Mit den Luftangriffen scheint der Angriff in Nordsyrien zumindest vorerst beendet zu sein. Es gibt momentan keinen Hinweis, dass auch ein Einmarsch von Bodentruppen vorbereitet wird. Das Hauptziel der Luftangriffe war Kobani, das unmittelbar an der Grenze zur Türkei liegt. Die Stadt ist durch ihren Kampf gegen den IS im Winter 2014/15 bekannt geworden. Kobani gehört zu den Orten, die schon länger im Visier der türkischen Militärplaner ist. Präsident Recep Tayyip Erdoğan, der den jüngsten Angriffsbefehl nach seiner Rückkehr vom G20-Gipfel auf Bali gab, hatte schon im Sommer angekündigt, die Türkei wolle die YPG aus einer 30 Kilometer tiefen Sicherheitszone entlang der türkischen Grenze vertreiben. Kobani ist die größte Stadt in diesem Gebiet.

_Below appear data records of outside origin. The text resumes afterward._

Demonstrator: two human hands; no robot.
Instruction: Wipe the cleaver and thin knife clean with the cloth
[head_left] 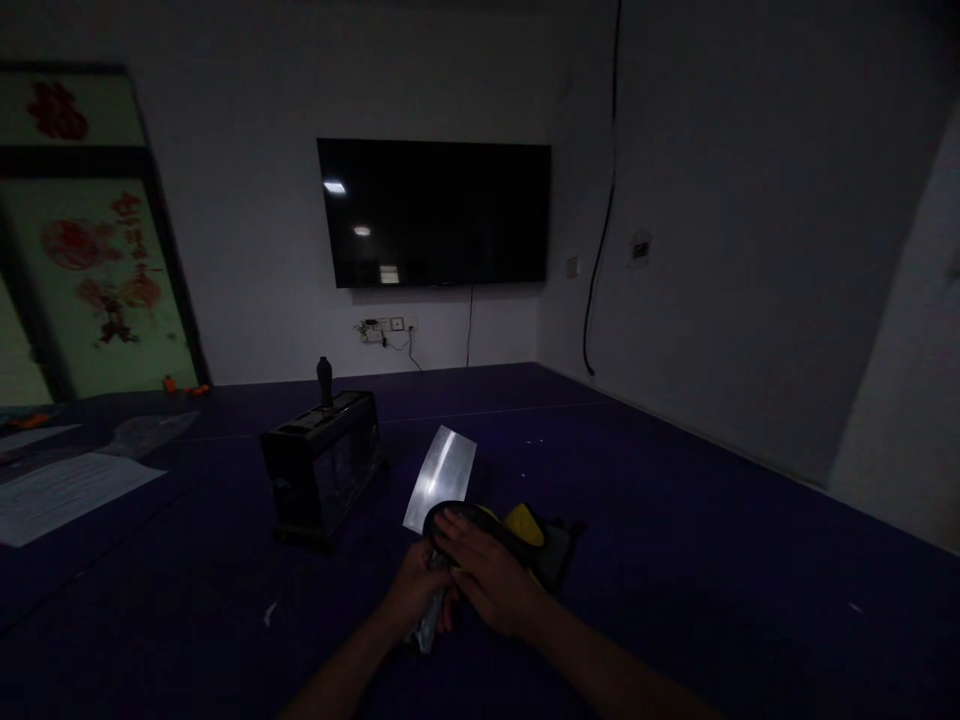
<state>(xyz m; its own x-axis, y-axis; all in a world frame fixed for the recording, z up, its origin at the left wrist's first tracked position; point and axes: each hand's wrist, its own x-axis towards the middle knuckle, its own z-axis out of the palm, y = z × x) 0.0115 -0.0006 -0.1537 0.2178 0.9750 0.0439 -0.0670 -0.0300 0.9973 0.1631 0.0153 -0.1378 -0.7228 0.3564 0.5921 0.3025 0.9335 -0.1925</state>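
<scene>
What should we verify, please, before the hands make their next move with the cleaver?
1. Left hand around the cleaver at its handle: ok.
2. Blade pointing away from the person: ok, it extends forward beyond the hands.
3. Right hand on the black-and-yellow item: ok, it rests over it.
4. Fingers clear of the cutting edge: cannot tell, the item hides the blade's near end.
5. Black stand apart from the blade: ok, it is upright to the blade's left.
6. Table free of scraps: not ok, small white scraps lie on it.
</scene>
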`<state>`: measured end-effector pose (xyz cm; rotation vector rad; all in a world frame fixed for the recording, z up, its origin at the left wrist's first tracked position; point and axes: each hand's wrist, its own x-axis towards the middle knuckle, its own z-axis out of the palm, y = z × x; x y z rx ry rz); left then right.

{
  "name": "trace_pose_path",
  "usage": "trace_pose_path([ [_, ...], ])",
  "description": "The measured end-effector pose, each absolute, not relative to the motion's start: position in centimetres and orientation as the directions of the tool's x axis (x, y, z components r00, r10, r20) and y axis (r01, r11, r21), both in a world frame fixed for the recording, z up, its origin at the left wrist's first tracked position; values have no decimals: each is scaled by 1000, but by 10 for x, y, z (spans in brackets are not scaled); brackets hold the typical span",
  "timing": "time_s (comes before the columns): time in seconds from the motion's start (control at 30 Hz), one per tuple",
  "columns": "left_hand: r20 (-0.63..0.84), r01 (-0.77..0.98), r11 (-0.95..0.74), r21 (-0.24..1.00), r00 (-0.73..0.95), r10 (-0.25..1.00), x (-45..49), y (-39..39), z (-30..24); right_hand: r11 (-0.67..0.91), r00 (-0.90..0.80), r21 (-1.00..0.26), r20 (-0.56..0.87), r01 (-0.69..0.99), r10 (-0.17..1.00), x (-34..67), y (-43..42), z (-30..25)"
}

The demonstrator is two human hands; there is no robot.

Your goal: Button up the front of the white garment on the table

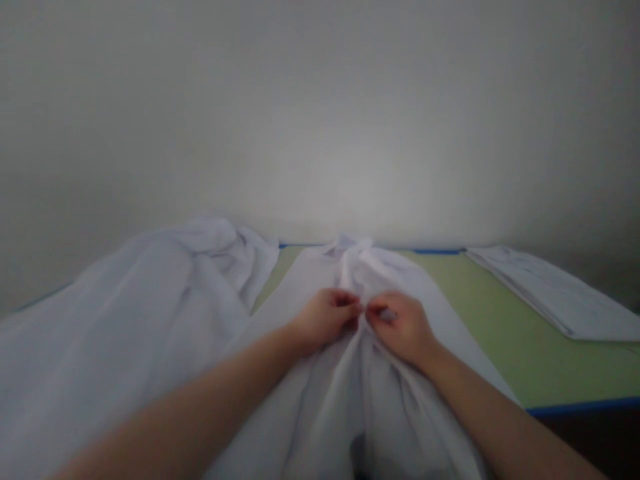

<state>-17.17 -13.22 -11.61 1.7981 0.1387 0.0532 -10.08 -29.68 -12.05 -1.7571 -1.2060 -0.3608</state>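
Note:
A white garment [330, 400], which looks like a shirt or coat, lies lengthwise over the table, its collar end near the wall. Both my hands meet at its middle, where the cloth is drawn up into a ridge with folds running toward me. My left hand [327, 320] pinches the cloth from the left, thumb and fingers together. From the right, my right hand [403, 327] pinches it too, its fingertips almost touching those of the left. Any small thing between the fingertips is too blurred to make out.
Loose white cloth [165, 293] is heaped on the left side. A folded white garment [560, 290] lies at the right. Under them is a green tabletop [500, 320] with blue edging [585, 405]. A pale wall [320, 120] stands directly behind the table.

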Motion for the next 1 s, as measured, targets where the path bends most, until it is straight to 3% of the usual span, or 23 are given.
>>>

Gegen einen türkischen Einmarsch hatten aber Russland und die USA Einspruch erhoben, so dass Erdoğan das Projekt zunächst auf Eis legte.

„Die Terror-Angreifer werden zur Rechen- schaft gezogen“

Türkische Armee

Den jetzigen „Vergeltungsangriff“ hatte Erdoğan offenbar bereits auf Bali US-Präsident Joe Biden angekündigt. Einen Tag vor dem Angriff waren jedenfalls US-Bürger aufgefordert worden, Nordsyrien und den Nordirak zu meiden. In einem Telefonat mit dem russischen Präsidenten Wladimir Putin am Freitag hatte Erdoğan den Angriff vermutlich ebenfalls angekündigt.

Bei Ermittlungen im Anschluss an das Attentat in Istanbul waren 51 Personen festgenommen worden, zuletzt noch mehrere Verdächtige in Bulgarien. Am Freitag ordnete ein Richter für insgesamt 17 Personen U-Haft an. Türkische Medien berichteten, dass aktuell noch nach einem Mann gefahndet werde, der der mutmaßlichen Attentäterin angeblich Anweisungen gegeben habe, wo sie die Bombe platzieren soll. Angeblich habe die Frau nicht gewusst, dass in dem Paket, das sie in der Fußgängerzone abstellte, eine Bombe sei.